Skip to content
This repository has been archived by the owner on Dec 17, 2021. It is now read-only.

sslyze calls deadlocking due to combination of threads/processes/logging #157

Closed
konklone opened this issue Nov 5, 2017 · 4 comments · Fixed by #158
Closed

sslyze calls deadlocking due to combination of threads/processes/logging #157

konklone opened this issue Nov 5, 2017 · 4 comments · Fixed by #158

Comments

@konklone
Copy link
Contributor

konklone commented Nov 5, 2017

There are no more defunct processes after #151, and our bulk scans go for much longer before they become an issue, but eventually they do just get stuck. Or as this says:

If a process is forked while an io lock is being held, the child process will deadlock on the next call to flush.

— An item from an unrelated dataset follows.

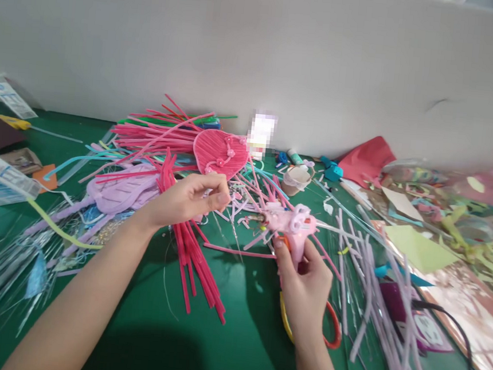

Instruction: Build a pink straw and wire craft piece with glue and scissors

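My right hand (306,288) is wrapped round the handle of a pink glue gun (289,220), its nozzle pointing left and a clear glue stick (337,230) sticking out behind. My left hand (196,199) is closed, its fingertips curled in to the thumb; anything between them is too small or hidden to make out. Behind it lies a pink heart (219,151) of pipe cleaners with small flower shapes on it. A bundle of deep pink pipe cleaners (198,270) runs beneath my left wrist. Under my right hand, scissors (333,326) show red and yellow handles.
Lilac pipe cleaners (363,299) and a purple device (395,307) with a black cord lie right. A paper cup (296,179) stands behind the glue gun. Lilac braided work (121,188) and silvery strands (0,284) lie left. Paper scraps (426,247) crowd the far right.
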`<state>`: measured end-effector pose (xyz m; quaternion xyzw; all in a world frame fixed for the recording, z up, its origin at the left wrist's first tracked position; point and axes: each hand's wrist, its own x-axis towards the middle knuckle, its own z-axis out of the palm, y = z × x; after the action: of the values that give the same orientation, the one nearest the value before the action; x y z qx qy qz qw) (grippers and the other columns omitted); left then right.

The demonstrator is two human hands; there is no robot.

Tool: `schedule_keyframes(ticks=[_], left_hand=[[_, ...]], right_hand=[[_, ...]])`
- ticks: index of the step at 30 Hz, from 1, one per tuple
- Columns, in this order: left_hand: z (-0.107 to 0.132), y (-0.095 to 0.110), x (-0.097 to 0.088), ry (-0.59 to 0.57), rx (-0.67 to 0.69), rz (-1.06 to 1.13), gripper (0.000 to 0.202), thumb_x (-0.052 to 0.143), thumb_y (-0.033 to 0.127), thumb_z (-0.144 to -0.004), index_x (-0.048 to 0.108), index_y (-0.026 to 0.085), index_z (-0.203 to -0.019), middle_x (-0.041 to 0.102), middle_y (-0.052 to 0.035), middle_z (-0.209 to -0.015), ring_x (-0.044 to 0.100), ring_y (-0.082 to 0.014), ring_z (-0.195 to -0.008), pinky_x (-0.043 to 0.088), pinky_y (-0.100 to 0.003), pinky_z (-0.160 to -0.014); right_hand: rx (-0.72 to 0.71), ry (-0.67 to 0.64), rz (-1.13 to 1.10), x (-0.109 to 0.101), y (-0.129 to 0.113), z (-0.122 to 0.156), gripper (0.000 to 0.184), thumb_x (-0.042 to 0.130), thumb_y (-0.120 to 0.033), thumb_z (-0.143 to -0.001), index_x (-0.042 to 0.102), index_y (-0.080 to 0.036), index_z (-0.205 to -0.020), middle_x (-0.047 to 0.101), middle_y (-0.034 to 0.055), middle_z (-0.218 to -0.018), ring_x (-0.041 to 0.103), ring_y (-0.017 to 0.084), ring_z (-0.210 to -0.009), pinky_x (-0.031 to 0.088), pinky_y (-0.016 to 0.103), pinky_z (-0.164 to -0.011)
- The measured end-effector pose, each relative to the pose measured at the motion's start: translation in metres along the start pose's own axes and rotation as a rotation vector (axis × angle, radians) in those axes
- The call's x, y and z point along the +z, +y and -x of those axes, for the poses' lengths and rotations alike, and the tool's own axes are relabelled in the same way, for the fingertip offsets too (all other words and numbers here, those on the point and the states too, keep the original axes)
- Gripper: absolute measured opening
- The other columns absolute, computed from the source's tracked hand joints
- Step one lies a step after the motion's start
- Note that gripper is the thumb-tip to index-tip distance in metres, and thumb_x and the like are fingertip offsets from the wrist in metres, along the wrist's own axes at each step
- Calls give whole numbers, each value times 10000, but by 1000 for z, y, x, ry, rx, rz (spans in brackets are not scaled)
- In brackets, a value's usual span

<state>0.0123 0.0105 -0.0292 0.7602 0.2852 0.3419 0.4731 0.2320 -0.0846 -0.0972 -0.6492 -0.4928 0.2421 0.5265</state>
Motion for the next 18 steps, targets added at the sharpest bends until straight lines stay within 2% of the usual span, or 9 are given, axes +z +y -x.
schedule_keyframes(ticks=[3, 5, 7, 9, 12, 14, 16, 18], left_hand=[[2, 13, 1, 30, 13, -76, 416, 563, 534, -893, 562, 194, -653, 511, -13, -690, 464, -170, -710, 394, -312, -725], [2, 17, 1, 33, 3, -121, 425, 560, 543, -887, 558, 193, -645, 516, -12, -690, 467, -170, -714, 400, -306, -733], [1, 18, 1, 48, -33, -158, 411, 555, 531, -888, 544, 193, -654, 508, 0, -679, 470, -158, -689, 399, -282, -687], [1, 17, 1, 91, -117, -232, 406, 550, 516, -890, 502, 194, -646, 456, 26, -634, 436, -132, -614, 358, -251, -586], [3, 17, 1, 195, -259, -415, 444, 532, 509, -899, 405, 200, -605, 356, 51, -559, 344, -103, -511, 244, -242, -478], [4, 17, 2, 248, -305, -506, 461, 522, 494, -908, 368, 202, -588, 320, 56, -526, 307, -98, -477, 198, -252, -457], [4, 17, 5, 284, -315, -523, 448, 524, 467, -912, 376, 200, -584, 322, 56, -511, 299, -96, -461, 190, -253, -453], [2, 17, 12, 317, -327, -446, 401, 519, 444, -920, 428, 200, -615, 349, 56, -513, 316, -98, -459, 214, -243, -453]], right_hand=[[176, -190, -149, 1, 1, -3, 346, 658, -508, -819, 566, -180, -757, 395, -66, -549, 369, 103, -486, 278, 224, -429], [180, -215, -164, 2, 0, -2, 346, 668, -506, -811, 569, -178, -766, 405, -66, -560, 360, 98, -489, 277, 221, -431], [109, -140, -129, 2, -2, 1, 338, 668, -489, -813, 559, -176, -743, 417, -61, -569, 354, 95, -495, 271, 222, -434], [20, 2, -50, 0, -5, 2, 337, 662, -465, -822, 523, -185, -696, 399, -63, -561, 343, 93, -492, 263, 226, -433], [-173, 263, 185, -5, -8, 0, 394, 698, -414, -800, 410, -212, -623, 361, -66, -565, 325, 92, -506, 282, 234, -464], [-273, 353, 323, -8, -11, -4, 439, 725, -413, -775, 365, -220, -612, 369, -60, -590, 330, 94, -519, 307, 241, -493], [-249, 301, 322, -10, -15, -7, 420, 702, -462, -787, 398, -219, -627, 386, -55, -593, 338, 97, -507, 313, 244, -480], [-124, 157, 194, -10, -21, -6, 364, 634, -513, -833, 488, -209, -695, 430, -52, -569, 386, 106, -477, 327, 240, -448]])
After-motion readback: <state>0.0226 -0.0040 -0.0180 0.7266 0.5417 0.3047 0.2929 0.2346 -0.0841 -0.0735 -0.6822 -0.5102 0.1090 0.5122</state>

After looking at the stuck processes' trace with gdb, I'm convinced I'm facing the same issue described here:
https://stackoverflow.com/questions/39884898/large-amount-of-multiprocessing-process-causing-deadlock

And that this bug, opened in 2009 and still quite actively discussed in October 2017, is the cause:
https://bugs.python.org/issue6721

The folks on that bug thread seem to be reaching process at a fix that is specific to logging calls and buffered IO, which I suspect would be enough to fix our case. There's also some related discussion on this bug, with Guido indicating he believes something should be done for the GC interrupt case.

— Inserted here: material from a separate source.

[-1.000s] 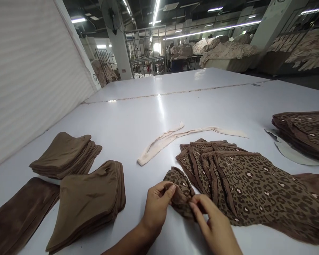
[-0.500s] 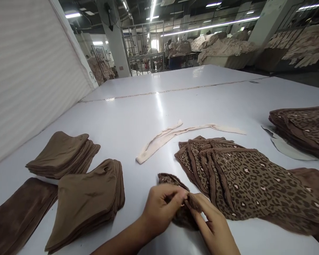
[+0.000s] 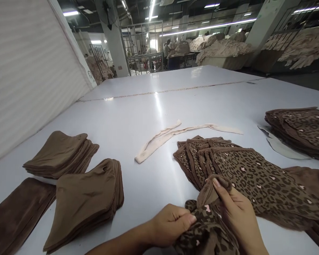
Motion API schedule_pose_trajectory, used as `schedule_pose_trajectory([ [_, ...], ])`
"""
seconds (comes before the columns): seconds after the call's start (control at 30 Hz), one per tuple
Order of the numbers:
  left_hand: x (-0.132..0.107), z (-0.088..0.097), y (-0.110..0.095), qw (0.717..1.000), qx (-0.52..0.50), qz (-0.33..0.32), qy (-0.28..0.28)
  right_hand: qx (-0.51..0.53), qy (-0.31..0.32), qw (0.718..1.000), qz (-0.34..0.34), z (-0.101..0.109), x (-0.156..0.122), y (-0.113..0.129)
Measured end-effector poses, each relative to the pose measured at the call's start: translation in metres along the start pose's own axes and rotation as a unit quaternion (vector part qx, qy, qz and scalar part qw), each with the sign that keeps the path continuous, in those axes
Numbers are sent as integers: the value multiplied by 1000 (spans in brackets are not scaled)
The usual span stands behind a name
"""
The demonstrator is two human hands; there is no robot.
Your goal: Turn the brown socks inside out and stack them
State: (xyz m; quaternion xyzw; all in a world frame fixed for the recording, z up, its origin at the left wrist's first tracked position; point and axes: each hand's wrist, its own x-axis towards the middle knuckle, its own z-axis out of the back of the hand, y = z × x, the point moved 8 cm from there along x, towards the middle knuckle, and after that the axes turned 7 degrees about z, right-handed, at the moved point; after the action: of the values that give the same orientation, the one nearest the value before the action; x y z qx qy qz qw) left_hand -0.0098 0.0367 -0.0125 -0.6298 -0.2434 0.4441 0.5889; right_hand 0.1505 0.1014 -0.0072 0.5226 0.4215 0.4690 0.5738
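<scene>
Between my hands is a bunched leopard-print fabric piece, brown with pink spots and a plain brown reverse side. My left hand is closed on its left side, thumb on top. Higher up, my right hand pinches a folded edge that shows the plain brown side. Just beyond my right hand lies a fanned stack of leopard-print fabric pieces. To the left of my left hand sits a stack of plain brown cut pieces. The lower part of the held fabric runs out of view.
A pale pink fabric strip lies mid-table. Further left are another brown stack and a darker brown pile. At the right edge is another leopard-print stack. A white sheet hangs along the left; fabric-filled bins stand behind the table.
Both hands have moved right and the fabric came with them. They have drawn further apart, my right hand higher, and more of the print and the plain side now shows.
</scene>
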Motion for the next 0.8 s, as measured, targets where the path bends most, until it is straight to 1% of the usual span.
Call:
schedule_pose_trajectory([
  [0.03,-3,11,-8,997,51,-21,-45,0,2,1000,-10,-2,1,-2],
  [0.07,-7,26,-19,984,116,-49,-124,-1,-1,1000,-15,-3,2,-2],
  [0.1,-15,42,-35,955,180,-88,-219,2,-7,1000,-13,-3,1,-2],
  [0.13,-25,52,-51,915,232,-132,-303,8,-10,1000,-5,-4,-1,-1],
  [0.17,-33,56,-66,877,269,-175,-357,20,-8,1000,5,-6,-3,1],
  [0.2,-37,53,-76,851,302,-211,-376,35,-2,999,14,-9,-5,4],
  [0.23,-37,46,-82,835,334,-236,-368,53,8,998,21,-12,-8,6],
  [0.27,-33,38,-85,824,365,-249,-355,73,18,997,24,-15,-11,9],
  [0.37,-14,24,-77,802,430,-244,-334,131,45,990,10,-23,-17,14],
  [0.43,-4,19,-72,809,421,-278,-303,143,48,989,3,-24,-19,15],
  [0.5,-1,20,-71,817,392,-315,-282,105,49,993,22,-23,-21,16],
  [0.6,-4,23,-73,820,368,-330,-288,22,95,993,67,-26,-21,20],
  [0.67,-8,15,-72,825,364,-349,-256,12,100,993,68,-23,-18,21],
  [0.7,-9,10,-71,829,358,-358,-238,16,84,995,55,-19,-16,20],
  [0.8,-11,-4,-62,849,326,-364,-201,58,-2,998,1,-2,-6,17],
])
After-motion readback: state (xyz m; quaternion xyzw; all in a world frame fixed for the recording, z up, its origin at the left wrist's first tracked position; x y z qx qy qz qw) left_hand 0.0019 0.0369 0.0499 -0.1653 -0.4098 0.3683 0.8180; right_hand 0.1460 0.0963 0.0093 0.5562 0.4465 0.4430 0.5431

There are a few ways to work around this I can think of:

  • Use sslyze's SynchronousScanner instead of the ConcurrentScanner. However, this is both much slower and results in a distinct memory leak, as noted in Using SSLyze as a Python library instead of shelling out #151.
  • Don't ever write to stdout from the child processes. However, this exposes some of my not-totally-complete understanding here -- I am not sure whether it's my own logging calls or something inside sslyze that is the problem. Workers at the domain-scan level are done as threads via a ThreadPoolExecutor, whereas I believe it's SSLyze's ConcurrentScanner that forks off processes. So I may have limited control here. The only reference to using stdout in SSLyze's core is this emergency shutdown message, so I am not sure where in SSLyze this might be happening.
  • This Python module that lets you register an after-fork hook that clears up any held locks the child copied over. It's not on PyPi and would need to be installed from the repo (pip supports github repo syntax).

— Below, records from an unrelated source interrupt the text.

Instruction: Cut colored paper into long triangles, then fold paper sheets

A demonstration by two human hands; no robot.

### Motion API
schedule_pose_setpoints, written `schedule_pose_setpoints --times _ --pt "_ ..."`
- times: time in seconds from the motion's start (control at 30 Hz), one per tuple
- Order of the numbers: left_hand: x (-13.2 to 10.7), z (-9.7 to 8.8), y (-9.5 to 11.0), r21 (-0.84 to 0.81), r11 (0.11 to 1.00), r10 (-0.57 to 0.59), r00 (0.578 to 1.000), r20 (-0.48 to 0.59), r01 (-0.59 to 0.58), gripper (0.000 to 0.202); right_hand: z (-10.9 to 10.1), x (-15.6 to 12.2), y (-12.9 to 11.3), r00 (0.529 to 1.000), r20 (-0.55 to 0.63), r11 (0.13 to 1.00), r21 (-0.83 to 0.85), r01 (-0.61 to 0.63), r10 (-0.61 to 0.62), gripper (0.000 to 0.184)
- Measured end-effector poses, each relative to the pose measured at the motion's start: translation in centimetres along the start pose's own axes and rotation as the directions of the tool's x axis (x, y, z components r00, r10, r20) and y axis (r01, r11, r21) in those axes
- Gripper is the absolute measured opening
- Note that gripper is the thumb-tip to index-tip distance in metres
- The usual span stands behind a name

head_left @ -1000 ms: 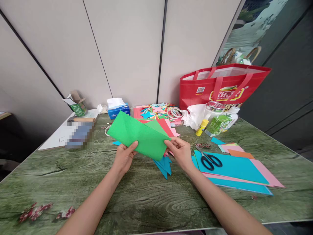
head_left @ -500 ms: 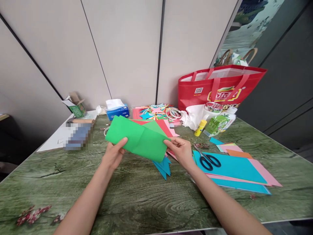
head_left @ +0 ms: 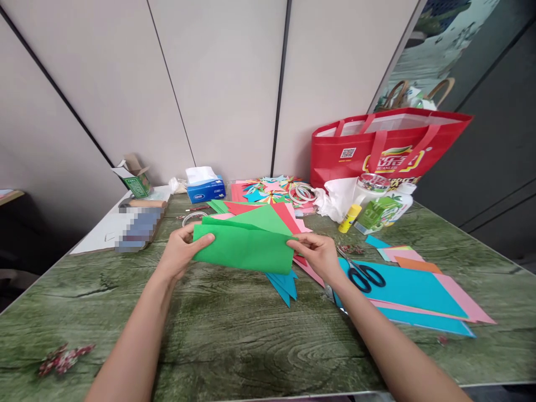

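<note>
A sheet of green paper (head_left: pixel 245 251), bent over lengthwise, is held up above the table between both hands. My left hand (head_left: pixel 180 251) pinches its left end, thumb in front. At the right end, my right hand (head_left: pixel 316 254) grips it between thumb and fingers. Behind the paper lie red and light green sheets (head_left: pixel 268 218), partly covered by it. Blue pointed paper pieces (head_left: pixel 282 287) stick out below its lower edge. Right of my right hand, black-handled scissors (head_left: pixel 366 277) rest on a blue sheet (head_left: pixel 422 290).
A yellow glue stick (head_left: pixel 350 218) stands before crumpled tissue (head_left: pixel 329 204) and a green carton (head_left: pixel 377 215). The red bag (head_left: pixel 343 167) leans at the back right. A blue tissue box (head_left: pixel 206 190), paper stars (head_left: pixel 272 190) and tape rolls (head_left: pixel 302 193) are along the wall.
The green paper has gone from a tilted, opened-out sheet to a lower, level one with its far part bent over. My left hand has shifted left and slightly up. The view has shifted slightly.
</note>
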State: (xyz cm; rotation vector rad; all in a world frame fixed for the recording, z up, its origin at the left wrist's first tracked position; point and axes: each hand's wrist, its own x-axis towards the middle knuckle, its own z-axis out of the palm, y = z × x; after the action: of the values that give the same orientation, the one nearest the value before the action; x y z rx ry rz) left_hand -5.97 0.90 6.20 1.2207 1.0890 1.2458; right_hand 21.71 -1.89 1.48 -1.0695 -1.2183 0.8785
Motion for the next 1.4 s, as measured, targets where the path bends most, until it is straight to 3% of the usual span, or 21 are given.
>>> schedule_pose_setpoints --times 0.47,0.97,1.1,1.23,1.3,1.4 --pt "0.1 0.3 0.0 -0.179 0.975 -0.134 0.991 -0.015 0.13 0.023 -0.7 0.3 0.2 0.998 0.066 1.0 -0.02 -0.007 0.008 0.015" --pt "-0.3 1.4 -0.2 -0.188 0.982 -0.04 0.983 -0.18 0.006 0.024 -0.7 0.4 0.2 0.996 0.08 0.999 0.009 -0.039 0.038 0.015" --pt "-0.2 1.2 -0.4 -0.193 0.981 -0.035 0.98 -0.197 -0.004 0.021 -0.6 0.5 0.3 0.991 0.12 0.997 0.042 -0.067 0.062 0.024" --pt "0.1 1.0 -0.4 -0.205 0.978 -0.007 0.976 -0.218 -0.039 0.021 -0.4 0.5 0.3 0.968 0.185 0.965 0.164 -0.203 0.172 0.048" --pt "0.1 1.1 -0.4 -0.213 0.975 0.019 0.974 -0.226 -0.068 0.021 -0.1 0.3 0.3 0.942 0.242 0.94 0.195 -0.281 0.232 0.048" --pt "0.1 1.3 -0.6 -0.228 0.967 0.064 0.97 -0.234 -0.118 0.022 0.4 0.0 0.3 0.938 0.255 0.931 0.221 -0.291 0.233 0.047"
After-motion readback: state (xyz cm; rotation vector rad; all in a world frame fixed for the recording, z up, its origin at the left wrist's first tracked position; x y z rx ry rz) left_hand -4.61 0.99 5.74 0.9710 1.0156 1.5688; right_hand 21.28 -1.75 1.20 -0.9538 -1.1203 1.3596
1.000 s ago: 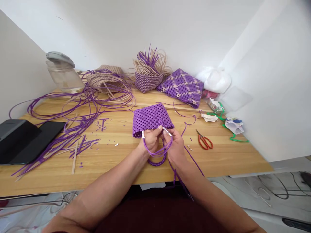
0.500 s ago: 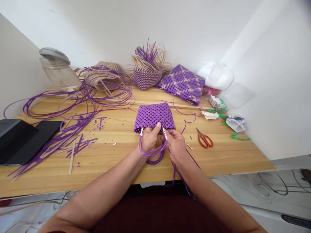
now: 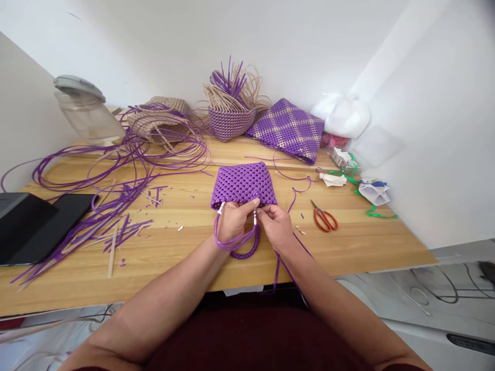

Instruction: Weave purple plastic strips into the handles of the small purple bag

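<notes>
A small purple woven bag [image 3: 243, 180] lies on the table with its rim toward me. My left hand [image 3: 234, 220] grips that rim, fingers tucked inside and thumb on top. Loose purple handle strands [image 3: 232, 246], bound with white at both ends, loop over my left wrist. Below them curves a finished braided handle [image 3: 247, 254]. At the rim's right side, beside one white binding [image 3: 254, 216], my right hand [image 3: 277, 226] is closed in a pinch; what sits between its fingertips is hidden. Purple strands [image 3: 277, 270] trail under my right wrist past the table edge.
Red-handled scissors [image 3: 325, 220] lie to the right. Purple offcuts [image 3: 124, 232], a coil of strands [image 3: 147, 149] and a black tablet-like device [image 3: 58, 221] occupy the left. Along the back stand a jar [image 3: 88, 113], a half-woven basket [image 3: 231, 121] and a checked purple bag [image 3: 290, 131].
The handle strands and their right white binding have shifted left, away from my right fingers. My right fingertips have moved in closer to the rim. The whole view has drifted slightly.
</notes>
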A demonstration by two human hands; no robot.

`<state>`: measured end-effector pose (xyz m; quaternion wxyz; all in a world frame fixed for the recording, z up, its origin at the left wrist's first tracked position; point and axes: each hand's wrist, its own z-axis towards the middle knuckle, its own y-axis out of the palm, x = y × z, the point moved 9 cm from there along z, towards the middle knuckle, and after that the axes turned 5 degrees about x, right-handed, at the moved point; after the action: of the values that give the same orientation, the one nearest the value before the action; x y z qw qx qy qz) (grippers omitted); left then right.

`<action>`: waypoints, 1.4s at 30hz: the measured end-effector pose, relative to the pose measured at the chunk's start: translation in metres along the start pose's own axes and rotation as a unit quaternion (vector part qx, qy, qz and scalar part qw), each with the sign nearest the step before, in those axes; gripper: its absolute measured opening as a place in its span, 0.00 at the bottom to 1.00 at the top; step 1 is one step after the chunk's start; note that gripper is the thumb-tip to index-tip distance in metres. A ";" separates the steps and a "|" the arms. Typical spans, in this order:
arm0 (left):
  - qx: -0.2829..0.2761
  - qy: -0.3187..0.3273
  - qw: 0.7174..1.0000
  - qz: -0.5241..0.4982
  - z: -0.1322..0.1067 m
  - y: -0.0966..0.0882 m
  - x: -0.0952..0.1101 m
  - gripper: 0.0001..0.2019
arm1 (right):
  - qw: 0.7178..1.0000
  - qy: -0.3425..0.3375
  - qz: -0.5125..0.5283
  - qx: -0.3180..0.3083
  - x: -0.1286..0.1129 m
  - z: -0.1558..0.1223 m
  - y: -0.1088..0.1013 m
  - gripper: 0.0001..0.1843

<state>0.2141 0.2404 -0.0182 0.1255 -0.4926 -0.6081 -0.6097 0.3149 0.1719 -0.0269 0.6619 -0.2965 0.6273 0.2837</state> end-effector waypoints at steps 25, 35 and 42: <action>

Right now, I'm leaning toward the 3rd option, the Python module. I'll try it out and see how it goes.

@konklone
Copy link
Contributor Author

konklone commented Nov 5, 2017

Ah, here's a possible candidate - SSLyze reads trust stores from disk at some point (which is IO that I believe involves a lock), to verify certificate chains against them:

https://github.com/nabla-c0d3/sslyze/blob/f0610b73da965ab4872375b4eebc316a0a2a71eb/sslyze/plugins/utils/trust_store/trust_store.py#L84-L85

It's possible that the certificate info plugin is the culprit here.

@konklone
Copy link
Contributor Author

konklone commented Nov 5, 2017

Hmm, also noting that the atfork-lock-release module only supports Python 3 (right now domain-scan and sslyze both maintain Python 2.7 support as well), and is also a C module that, given its one-off non-PyPi nature, could add complications to Lambda packaging.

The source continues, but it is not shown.